Tuesday, November 07, 2006

7: things that I like: an incomplete list

  1. deformed or disabled pigeons that have managed to be fat and thrive despite their disadvantages
  2. headless statues or sculptures, particularly ones that are made intentionally so
  3. saints, especially the ones who have really great, bizarre stories. Also, relics of saints and miraculously preserved body parts -- Saint Anthony's Tongue, Saint Catherine's withered head!
  4. famous cities when they are shrouded in mist and how they stop feeling busy and touristed and instead feel magical
  5. birds in railway stations
  6. sugar cubes
  7. ornate manhole covers and fancy doorknobs
  8. when the big black boards of train schedules change over -- the sound they make
  9. seeing other peoples' reflections in mirrors and knowing that this is how they see themselves
  10. red nail polish
  11. angsty dead suicidal poets
  12. old books that smell kind of like mold but mostly like lots of fingers turning pages
  13. when little plants grow up through cracks in asphalt
  14. doc martins and chuck taylors and the way their names make them sound like eccentric old men who smoke pipes and tell war stories

5 comments:

Anonymous said...

I am so very glad that I found your blog through NaBloPoMo.
You charmed me with this list.s

rdl said...

i like yr. list!

Nora said...

I freakin' love saints.
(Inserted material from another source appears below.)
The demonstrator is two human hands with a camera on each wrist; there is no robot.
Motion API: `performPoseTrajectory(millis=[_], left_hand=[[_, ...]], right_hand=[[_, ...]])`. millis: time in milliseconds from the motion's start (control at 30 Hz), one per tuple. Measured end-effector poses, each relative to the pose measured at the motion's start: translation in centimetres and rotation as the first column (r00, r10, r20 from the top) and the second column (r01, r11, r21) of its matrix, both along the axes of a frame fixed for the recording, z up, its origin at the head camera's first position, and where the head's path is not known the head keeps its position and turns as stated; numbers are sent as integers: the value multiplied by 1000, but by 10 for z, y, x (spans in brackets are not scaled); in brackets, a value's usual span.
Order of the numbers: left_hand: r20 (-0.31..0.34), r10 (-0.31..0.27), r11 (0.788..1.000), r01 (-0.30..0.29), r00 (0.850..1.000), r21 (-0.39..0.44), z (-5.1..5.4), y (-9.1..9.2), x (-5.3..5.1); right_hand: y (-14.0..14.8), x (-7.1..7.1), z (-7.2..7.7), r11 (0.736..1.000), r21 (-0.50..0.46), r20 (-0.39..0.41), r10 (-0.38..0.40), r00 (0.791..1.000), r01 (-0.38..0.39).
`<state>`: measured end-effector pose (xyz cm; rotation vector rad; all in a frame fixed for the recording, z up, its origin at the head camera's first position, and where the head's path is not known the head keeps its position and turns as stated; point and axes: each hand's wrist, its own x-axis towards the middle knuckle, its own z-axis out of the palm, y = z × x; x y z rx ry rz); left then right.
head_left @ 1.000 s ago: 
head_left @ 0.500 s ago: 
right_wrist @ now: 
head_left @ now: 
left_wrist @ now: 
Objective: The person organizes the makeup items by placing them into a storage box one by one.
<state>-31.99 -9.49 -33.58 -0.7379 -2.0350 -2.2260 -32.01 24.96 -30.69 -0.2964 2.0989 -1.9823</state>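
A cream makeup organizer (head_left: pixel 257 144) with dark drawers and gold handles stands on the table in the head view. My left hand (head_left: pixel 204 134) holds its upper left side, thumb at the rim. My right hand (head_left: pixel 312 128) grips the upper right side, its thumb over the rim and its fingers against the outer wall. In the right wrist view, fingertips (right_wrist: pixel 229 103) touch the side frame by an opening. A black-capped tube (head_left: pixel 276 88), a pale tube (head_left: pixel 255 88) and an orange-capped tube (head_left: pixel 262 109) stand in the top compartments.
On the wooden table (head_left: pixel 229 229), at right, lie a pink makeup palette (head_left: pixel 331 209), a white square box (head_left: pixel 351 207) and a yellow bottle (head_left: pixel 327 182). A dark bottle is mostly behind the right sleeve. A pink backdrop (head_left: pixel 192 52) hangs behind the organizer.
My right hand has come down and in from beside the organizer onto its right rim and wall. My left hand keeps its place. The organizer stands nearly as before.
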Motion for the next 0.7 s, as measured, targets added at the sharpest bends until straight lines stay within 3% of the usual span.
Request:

I read a book a few years back written by a woman who toured Europe via saint's relics (going from relic to relic, not riding in a reliquary or anything like that). I wish I could remember what it was called or who it was by. Very cool.

The only relic I've ever seen in person (I think) was the Buddha's tooth. It was an almost golden brown.

Melissa said...

Sugar cubes just aren't that common any more. I kind of miss them.

feather said...

On Saints: I so want to read that book about Europe's relics. I saw as many as I could, but it was actually really hard to figure out whose fingers and toes were where. These are the sorts of things that should be in guide books! I decide halfway through Italy, after hearing about yet another saint body by word of mouth, that there should be some sort of guidebook for Very Morbid People. The other guidebook that I want is Europe for the Disgustingly Literate. I kept wondering if they could be combined somehow...

Sugar cubes: They were much more common in France than in America. I got completely addicted to straining my cafe au laits through sugar cubes held delicately in my teeth.